Troubleshooting & DataOps

CIDR 2019

As Enterprises Deploy complex Data pipelines into Full Production, AI for Operations (AIOPS) is Key to ensuring reliability and performance. I recently traveled down to Asilomar, Calif., to speak at the Conference on Innovative Data Systems Research (CIDR), […]

  • 3 min read

As Enterprises Deploy complex Data pipelines into Full Production, AI for Operations (AIOPS) is Key to ensuring reliability and performance.

I recently traveled down to Asilomar, Calif., to speak at the Conference on Innovative Data Systems Research (CIDR), a gathering where researchers and practicing IT professionals discuss the latest innovative and visionary ideas in data. There was a diverse range of speakers and plenty of fascinating talks this year, leaving me with some valuable insights and new point of views to consider. However, despite all of the innovative and cutting edge material, the main theme of the event was an affirmation of what some of us already know: the challenges of managing distributed data systems—the problems we’ve been addressing at Unravel for years—are very real and are being experienced in both academia and the enterprise, both small and large businesses, and in the government and private sectors. Moreover, organizations feel like they have no choice but to react to these problems as they occur, rather than preparing in advance and avoiding them altogether.

My presentation looked at the common headaches in running modern applications that are built on many distributed systems. Apps fail, SLAs are missed, cloud costs spiral out of control, etc. There’s a wide variety of causes for these issues, such as bad joins, inaccurate configuration settings, bugs, misconfigured containers, machine degradation, and many more. It’s tough (and sometimes impossible) to identify and diagnose these problems manually, because monitoring data is highly siloed and often not available at all.

As a result, enterprises take a slow, reactive approach to addressing these issues.

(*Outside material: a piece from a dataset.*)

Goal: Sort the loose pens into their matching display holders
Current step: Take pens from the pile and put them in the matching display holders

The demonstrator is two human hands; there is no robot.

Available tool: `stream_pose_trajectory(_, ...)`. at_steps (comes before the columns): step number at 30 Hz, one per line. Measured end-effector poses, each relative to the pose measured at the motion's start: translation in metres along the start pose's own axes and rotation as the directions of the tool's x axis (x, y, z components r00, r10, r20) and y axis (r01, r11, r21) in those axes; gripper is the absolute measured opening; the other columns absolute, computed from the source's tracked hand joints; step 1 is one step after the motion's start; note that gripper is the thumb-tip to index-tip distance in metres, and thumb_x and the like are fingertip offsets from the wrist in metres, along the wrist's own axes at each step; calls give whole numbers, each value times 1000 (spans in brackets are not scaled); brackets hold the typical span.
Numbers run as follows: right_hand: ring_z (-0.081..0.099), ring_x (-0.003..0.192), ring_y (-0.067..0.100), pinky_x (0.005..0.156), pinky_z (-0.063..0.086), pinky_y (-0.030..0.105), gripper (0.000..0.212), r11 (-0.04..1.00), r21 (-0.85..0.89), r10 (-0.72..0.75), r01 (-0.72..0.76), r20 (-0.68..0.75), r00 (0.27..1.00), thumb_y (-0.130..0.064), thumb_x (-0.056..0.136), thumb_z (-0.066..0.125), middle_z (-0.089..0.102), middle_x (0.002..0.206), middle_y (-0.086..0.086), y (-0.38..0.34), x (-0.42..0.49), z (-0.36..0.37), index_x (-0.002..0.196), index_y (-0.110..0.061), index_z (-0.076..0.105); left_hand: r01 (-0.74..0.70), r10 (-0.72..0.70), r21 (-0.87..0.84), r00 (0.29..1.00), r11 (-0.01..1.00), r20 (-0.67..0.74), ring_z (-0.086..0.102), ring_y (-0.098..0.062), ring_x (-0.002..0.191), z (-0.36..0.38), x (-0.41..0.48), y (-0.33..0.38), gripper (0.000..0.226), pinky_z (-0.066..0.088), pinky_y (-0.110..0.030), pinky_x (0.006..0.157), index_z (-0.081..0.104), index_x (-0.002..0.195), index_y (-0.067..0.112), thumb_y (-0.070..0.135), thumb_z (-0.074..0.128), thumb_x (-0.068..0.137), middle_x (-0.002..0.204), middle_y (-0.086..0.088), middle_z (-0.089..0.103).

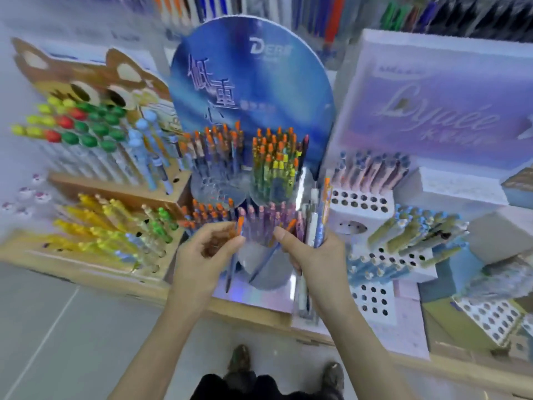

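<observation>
Crowded as the counter [248,311] is, with our left grip [207,252] pinching an orange-topped pen [232,267] and our right grip [305,255] clutching a bundle [318,217], we should slot it upright into the matching holder [206,216] ahead.

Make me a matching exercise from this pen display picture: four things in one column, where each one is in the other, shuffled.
1. orange-capped blue pen
2. bundle of mixed pens
3. green ball-topped pens
4. round blue cardboard sign

A. before the brown cat-shaped board, far left
B. gripped in the right hand
C. pinched by the left hand
D. upright behind the clear pen cups

Pairs: 1-C, 2-B, 3-A, 4-D.
</observation>
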State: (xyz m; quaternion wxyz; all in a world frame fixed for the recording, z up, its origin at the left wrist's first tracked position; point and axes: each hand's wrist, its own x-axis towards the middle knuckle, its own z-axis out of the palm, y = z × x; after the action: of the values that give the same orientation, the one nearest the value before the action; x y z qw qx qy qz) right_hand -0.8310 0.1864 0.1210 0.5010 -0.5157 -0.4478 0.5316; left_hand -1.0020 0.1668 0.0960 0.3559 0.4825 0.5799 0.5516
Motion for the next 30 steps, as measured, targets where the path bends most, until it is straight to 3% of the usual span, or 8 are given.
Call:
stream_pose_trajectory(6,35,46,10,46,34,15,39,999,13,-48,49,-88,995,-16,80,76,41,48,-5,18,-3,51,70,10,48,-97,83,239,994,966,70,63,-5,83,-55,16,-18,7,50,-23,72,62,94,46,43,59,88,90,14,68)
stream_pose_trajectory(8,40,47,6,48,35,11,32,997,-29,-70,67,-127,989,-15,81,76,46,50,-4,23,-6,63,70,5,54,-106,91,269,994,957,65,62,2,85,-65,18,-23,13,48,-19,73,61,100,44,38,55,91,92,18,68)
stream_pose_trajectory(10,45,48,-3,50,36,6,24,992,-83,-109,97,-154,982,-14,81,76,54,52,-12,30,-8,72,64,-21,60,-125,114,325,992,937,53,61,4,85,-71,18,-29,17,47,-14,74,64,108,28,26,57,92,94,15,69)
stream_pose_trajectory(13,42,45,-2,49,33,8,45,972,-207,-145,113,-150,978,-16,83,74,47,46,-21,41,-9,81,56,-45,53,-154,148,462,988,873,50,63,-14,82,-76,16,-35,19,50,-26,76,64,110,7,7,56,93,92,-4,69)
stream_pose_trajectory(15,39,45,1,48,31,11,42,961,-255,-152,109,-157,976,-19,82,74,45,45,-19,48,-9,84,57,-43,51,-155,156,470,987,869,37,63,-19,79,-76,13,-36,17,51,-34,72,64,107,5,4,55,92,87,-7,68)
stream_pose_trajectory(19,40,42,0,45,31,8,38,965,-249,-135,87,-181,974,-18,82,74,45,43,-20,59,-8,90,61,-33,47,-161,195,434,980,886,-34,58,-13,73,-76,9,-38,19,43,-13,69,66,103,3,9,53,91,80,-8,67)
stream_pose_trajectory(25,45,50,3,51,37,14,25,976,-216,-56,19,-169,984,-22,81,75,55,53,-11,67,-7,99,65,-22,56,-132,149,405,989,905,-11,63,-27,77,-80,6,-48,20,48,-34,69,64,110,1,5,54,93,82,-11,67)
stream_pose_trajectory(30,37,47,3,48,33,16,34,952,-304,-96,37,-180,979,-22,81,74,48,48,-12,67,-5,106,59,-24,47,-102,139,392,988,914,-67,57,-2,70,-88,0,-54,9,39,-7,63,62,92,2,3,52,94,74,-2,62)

According to a survey from AppDynamics, most enterprise IT teams first discover that an app has failed when users call or email their help desk or a non-IT member alerts the IT department. Some don’t even realize there’s an issue until users post on social media about it! This of course results in a high mean time to resolve problems (an average of seven hours in AppDynamics’ survey). Clearly, this is not a sustainable way to manage apps.

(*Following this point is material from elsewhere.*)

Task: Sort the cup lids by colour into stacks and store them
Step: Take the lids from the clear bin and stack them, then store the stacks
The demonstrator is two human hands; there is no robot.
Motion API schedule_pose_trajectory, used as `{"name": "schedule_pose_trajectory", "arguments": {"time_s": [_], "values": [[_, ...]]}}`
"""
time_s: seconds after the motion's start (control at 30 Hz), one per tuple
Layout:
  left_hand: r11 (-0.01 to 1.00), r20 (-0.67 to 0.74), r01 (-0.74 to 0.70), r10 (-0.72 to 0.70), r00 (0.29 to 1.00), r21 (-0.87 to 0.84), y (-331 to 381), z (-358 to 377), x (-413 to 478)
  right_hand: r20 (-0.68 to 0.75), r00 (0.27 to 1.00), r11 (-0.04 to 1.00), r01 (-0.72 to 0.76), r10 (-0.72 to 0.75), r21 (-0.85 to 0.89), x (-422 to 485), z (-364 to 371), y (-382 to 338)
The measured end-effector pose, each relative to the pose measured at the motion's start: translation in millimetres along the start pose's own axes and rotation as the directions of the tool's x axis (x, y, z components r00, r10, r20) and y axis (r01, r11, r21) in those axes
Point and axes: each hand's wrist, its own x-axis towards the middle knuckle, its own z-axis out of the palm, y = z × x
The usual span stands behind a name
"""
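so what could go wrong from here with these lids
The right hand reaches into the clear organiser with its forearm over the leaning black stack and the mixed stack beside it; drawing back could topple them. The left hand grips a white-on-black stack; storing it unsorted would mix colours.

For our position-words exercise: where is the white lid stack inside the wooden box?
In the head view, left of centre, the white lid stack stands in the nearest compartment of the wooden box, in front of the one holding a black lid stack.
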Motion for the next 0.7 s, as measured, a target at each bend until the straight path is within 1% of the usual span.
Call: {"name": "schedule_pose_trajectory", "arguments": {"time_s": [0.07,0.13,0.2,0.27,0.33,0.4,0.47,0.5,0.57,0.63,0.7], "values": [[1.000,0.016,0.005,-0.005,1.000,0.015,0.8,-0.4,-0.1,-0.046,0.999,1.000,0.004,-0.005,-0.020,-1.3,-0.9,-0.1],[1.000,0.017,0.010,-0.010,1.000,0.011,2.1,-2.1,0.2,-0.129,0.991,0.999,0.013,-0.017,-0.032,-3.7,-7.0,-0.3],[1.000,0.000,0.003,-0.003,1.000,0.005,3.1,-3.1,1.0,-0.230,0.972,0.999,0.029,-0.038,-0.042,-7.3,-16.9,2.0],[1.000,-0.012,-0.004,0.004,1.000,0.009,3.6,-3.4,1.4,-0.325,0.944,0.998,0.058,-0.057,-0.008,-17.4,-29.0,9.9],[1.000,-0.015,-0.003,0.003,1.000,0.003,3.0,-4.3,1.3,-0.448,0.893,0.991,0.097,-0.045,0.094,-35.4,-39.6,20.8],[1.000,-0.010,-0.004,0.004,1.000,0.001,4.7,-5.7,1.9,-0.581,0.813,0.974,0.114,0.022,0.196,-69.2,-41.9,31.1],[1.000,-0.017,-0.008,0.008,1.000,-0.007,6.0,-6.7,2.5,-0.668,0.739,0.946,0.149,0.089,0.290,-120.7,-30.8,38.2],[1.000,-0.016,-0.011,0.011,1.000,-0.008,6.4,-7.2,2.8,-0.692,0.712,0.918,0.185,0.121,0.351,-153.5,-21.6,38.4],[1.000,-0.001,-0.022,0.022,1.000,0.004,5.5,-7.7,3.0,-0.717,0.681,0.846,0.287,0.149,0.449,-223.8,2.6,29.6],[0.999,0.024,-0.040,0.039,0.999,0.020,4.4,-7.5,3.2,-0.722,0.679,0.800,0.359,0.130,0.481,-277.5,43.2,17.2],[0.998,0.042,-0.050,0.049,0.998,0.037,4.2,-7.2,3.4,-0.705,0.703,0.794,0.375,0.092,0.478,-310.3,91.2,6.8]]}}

Unravel’s approach starts first by collecting all the disparate monitoring data in a unified platform, eliminating silo issues. Then the platform applies algorithms to analyze the data and, whenever possible, take action automatically; providing automatic fixes for any of the problems listed above. The use of AIOps and automation is what really differentiates this approach and provides so much value. Take root cause analysis, for example. Manually determining root cause of an app failure is time consuming and often requires domain expertise. It’s a process that can often last days. Using AI and our inference engine, Unravel can complete root cause analysis in seconds.

How does this work? We draw on a large set of root cause patterns learned from customers and partners. This data is constantly updated. We then continuously inject this root cause data to train and test models for root-cause prediction and proactive remediation.

During the Q&A portion of the session, an engineering lead from Amazon asked a great question about what Unravel is doing to keep their AIOps techniques up to date as modern data stack systems evolve rapidly. Simply, the answer is that the platform doesn’t stop learning. We consistently perform careful probes to identify places where we can enhance the training data for learning, then collect more of that data to do so.

There were a couple of other conference talks that also nicely highlighted the value of AIOps:

  • SageDB: A Learned Database System: Traditional data processing systems have been designed to be general purpose. SageDB presents a new type of data processing system, one which highly specializes to an application through code synthesis and machine learning. (Joint work from Massachusetts Institute of Technology, Google, and Brown University)
  • Learned Cardinalities: Estimating Correlated Joins with Deep Learning: This talk addressed a critical challenge of cardinality estimation, namely correlated data. The presenters have developed a new deep learning method for cardinality estimation. (Joint work from the Technical University of Munich, University of Amsterdam, and Centrum Wiskunde & Informatica)

Organizations are deploying highly distributed data pipelines into full production now. These aren’t science projects, they’re for real, and the bar has been raised even higher for accuracy and performance. And these organizations aren’t just growing data lakes like they were five years ago—they’re now trying to get tangible value from that data by using it to develop a range of next-generation applications. Organizations are facing serious hurdles daily as they take that next step with data, and AIOps is emerging as the clear answer to help them with it.

Big data is no longer just the future, it’s the present, too.